Linux networking stack from the ground up, part 3

Posted on Jan 28, 2016 by PIA Research

part 1 | part 2 | part 3 | part 4 | part 5


This post will pick up where part 2 left off, beginning by describing a packet arriving, examining softirqs, and examining how the e1000e driver passes packets up the network stack.

A packet arrives!

So, at long last a packet arrives from the network. Assuming, the rx ring buffer has enough space, the packet is written into the ring buffer via DMA and the device raises the interrupt that is assigned to it (or in the case of MSI-X, the IRQ tied to the rx queue the packet arrived on).

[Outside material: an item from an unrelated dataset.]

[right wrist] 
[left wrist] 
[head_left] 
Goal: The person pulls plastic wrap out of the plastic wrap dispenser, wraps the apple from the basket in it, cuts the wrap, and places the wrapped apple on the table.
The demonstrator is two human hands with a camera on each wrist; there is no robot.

You can find statistics about hardware interrupts by checking the /proc/interrupts file.

In general the interrupt handler that runs when an interrupt is raised should try to defer as much processing as possible to happen outside the interrupt context. This is crucial because while an interrupt is being processed, other interrupts are blocked.

If we examine the e1000_intr_msi function in e1000e, we can see after some device specific code and workarounds for hardware bugs that the interrupt handler signals NAPI (drivers/net/ethernet/intel/e1000e/netdev.c:1777):

if (napi_schedule_prep(&adapter->napi)) {
  adapter->total_tx_bytes = 0;
  adapter->total_tx_packets = 0;
  adapter->total_rx_bytes = 0;
  adapter->total_rx_packets = 0;

This code is checking if NAPI is already running and if not, statistics structures are reset and NAPI is scheduled to run to process the packets.

At a high level, NAPI is scheduled to run from the hardware interrupt handler, but the NAPI code which does the packet processing is run outside of the hardware interrupt context. This is accomplished with softirqs, which will be detailed next.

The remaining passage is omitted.